> WHAT YOU ARE ASKED TO DO:
Go through the listing below. Copy each line that has the string "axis".

***** SUPPLIED DATA *****

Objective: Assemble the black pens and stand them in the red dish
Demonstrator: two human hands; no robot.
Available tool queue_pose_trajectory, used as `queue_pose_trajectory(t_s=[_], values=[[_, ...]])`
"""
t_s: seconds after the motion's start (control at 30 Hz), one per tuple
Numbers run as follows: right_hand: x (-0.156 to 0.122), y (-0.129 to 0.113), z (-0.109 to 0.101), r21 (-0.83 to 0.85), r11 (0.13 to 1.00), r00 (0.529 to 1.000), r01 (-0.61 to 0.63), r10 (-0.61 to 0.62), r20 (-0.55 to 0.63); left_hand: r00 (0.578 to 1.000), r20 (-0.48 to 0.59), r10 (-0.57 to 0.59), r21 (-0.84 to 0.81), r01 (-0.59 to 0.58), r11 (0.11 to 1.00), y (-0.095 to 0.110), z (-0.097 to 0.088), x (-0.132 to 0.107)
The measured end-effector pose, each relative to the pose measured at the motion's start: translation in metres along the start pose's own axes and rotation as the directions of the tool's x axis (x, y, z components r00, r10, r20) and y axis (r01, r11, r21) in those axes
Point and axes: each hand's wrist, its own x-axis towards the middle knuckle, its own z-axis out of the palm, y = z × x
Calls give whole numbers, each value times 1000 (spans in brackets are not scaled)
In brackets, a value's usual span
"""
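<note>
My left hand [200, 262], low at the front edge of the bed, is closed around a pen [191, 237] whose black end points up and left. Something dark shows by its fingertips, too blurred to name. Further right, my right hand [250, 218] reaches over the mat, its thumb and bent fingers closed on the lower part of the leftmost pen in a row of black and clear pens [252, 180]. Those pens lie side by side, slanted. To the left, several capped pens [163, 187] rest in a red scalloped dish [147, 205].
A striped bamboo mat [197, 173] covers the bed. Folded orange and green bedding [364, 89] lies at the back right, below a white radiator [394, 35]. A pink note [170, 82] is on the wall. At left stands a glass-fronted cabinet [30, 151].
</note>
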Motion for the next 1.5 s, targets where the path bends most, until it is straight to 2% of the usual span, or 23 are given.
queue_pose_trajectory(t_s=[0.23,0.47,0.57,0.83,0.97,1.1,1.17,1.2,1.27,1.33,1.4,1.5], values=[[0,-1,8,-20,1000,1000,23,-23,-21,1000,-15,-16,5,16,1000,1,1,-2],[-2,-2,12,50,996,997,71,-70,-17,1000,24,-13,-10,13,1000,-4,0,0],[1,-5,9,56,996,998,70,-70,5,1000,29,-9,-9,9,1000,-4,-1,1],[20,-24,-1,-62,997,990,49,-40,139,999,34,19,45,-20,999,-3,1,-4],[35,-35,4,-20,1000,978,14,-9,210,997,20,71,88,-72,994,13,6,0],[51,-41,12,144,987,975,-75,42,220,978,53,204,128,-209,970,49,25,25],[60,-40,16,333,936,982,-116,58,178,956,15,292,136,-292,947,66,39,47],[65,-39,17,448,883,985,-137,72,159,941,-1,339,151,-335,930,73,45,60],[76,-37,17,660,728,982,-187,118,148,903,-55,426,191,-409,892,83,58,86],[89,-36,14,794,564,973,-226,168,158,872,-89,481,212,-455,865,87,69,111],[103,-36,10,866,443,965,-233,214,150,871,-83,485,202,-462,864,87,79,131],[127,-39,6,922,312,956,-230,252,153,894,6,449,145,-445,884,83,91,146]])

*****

> OUTPUT OF THE EXERCISE:
The measured end-effector pose, each relative to the pose measured at the motion's start: translation in metres along the start pose's own axes and rotation as the directions of the tool's x axis (x, y, z components r00, r10, r20) and y axis (r01, r11, r21) in those axes
Point and axes: each hand's wrist, its own x-axis towards the middle knuckle, its own z-axis out of the palm, y = z × x

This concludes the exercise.